Northern Lights

Northern Lights began in the ’70s as a bluegrass bar band called How Banks Fail (strangely appropriate today).  After a lot of great years of jamming, they earned their first national recognition in 1986 when they were invited to the Best New Bluegrass Band Contest in Louisville, KY.  They finished theird in the event, behind blossoming 15-year-old phenomenon Alison Krauss and Union Station.  Within a few years they signed with Flying Fish Records.  Northern Light’s three albums on the Flying Fish label all landed on the top 10 of Bluegrass Unlimited’s radio chart.  The first, Take You to the Sky, recorded in 1990, won a Boston Music Award in 1991 and included Taylor Armerding’s song “Winterhawk,” which was one of the five finalists for the IBMA (International Bluegrass Music Association) Song of the Year Award.  The album boasted a trio of very special fiddling guests:  Matt Glaser, Alison Krauss, and Peter Rowan.  In 1991, they were also voted “Outstanding Country Act,” at the Boston Music Awards.  They were the only bluegrass band nominated.

Can’t Buy Your Way (1992) made it to the number 3 spot on the Bluegrass Unlimited Radio Survey, and also featured a few of the bands’ talented friends (Vassar Clements, Stuart Duncan, and Matt Glaser.  As Relix Magazine asserted, Can’t Buy Your Way is “full of vitality and laced with soaring harmonies and precise instrumental work… This is a refreshing album from a band with far-reaching musical vision.”  Northern Lights’ 1994 release, Wrong Highway Blues was a critical favorite and spent eight months on Bluegrass Unlimited’s chart, climbing to the number 9 spot.

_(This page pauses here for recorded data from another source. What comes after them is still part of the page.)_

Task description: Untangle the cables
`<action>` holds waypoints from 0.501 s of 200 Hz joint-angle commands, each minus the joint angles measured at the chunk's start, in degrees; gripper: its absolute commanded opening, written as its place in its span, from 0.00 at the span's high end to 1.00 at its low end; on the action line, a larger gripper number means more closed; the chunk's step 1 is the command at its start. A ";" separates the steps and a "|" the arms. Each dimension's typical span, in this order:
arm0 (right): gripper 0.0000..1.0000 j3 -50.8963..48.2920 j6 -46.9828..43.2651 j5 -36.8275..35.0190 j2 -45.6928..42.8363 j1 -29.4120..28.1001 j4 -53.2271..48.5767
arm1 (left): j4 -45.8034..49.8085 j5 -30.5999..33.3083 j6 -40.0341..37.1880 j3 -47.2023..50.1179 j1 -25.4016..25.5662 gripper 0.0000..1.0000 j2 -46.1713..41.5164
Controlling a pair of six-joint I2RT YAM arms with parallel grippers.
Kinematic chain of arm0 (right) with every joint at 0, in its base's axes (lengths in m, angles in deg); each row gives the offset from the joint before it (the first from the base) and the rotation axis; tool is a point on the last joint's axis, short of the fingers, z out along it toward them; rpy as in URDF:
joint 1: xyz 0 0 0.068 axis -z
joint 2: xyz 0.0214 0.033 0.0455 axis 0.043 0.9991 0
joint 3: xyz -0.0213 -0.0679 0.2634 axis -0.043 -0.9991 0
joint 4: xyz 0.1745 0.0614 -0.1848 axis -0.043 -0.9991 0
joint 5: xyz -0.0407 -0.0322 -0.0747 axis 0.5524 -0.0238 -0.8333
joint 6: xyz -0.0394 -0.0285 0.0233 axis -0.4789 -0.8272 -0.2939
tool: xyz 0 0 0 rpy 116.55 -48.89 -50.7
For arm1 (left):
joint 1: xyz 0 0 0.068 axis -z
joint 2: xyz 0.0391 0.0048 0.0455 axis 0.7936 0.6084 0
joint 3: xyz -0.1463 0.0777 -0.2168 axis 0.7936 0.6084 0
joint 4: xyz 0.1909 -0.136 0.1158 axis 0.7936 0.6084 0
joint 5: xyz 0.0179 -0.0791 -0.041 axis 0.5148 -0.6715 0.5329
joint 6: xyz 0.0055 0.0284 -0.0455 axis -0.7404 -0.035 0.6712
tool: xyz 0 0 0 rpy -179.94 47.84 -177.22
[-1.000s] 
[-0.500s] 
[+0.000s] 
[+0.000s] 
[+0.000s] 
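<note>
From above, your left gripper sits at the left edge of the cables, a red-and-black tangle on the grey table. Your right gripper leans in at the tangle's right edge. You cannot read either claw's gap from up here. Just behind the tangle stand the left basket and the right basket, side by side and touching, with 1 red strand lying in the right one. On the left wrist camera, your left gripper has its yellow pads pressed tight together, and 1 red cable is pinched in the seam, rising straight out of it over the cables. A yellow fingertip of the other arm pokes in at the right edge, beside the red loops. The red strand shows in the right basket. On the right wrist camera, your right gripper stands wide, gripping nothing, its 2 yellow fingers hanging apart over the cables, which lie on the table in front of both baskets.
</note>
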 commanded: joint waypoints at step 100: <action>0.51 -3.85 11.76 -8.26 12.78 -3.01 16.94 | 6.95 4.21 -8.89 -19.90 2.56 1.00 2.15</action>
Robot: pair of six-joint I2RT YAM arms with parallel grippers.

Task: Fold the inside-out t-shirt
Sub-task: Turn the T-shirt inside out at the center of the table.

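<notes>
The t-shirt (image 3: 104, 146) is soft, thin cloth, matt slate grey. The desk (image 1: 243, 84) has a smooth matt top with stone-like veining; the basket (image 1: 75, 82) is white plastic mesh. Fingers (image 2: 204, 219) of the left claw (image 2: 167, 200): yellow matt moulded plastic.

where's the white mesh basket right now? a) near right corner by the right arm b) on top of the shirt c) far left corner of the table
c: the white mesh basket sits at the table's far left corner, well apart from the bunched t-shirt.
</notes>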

In 1996, Northern Lights signed with Red House Records and released Living in the City. The album is an eclectic collection that includes gospel tunes, stark relationship songs, shimmering instrumentals, and even a rockin’ John Hiatt cover.  With passionate vocals and creative harmonies, brilliant banjo breakdowns, fiddling that is simultaniously sweet and lonesome, the Northern Lights take bluegrass to a whole new level.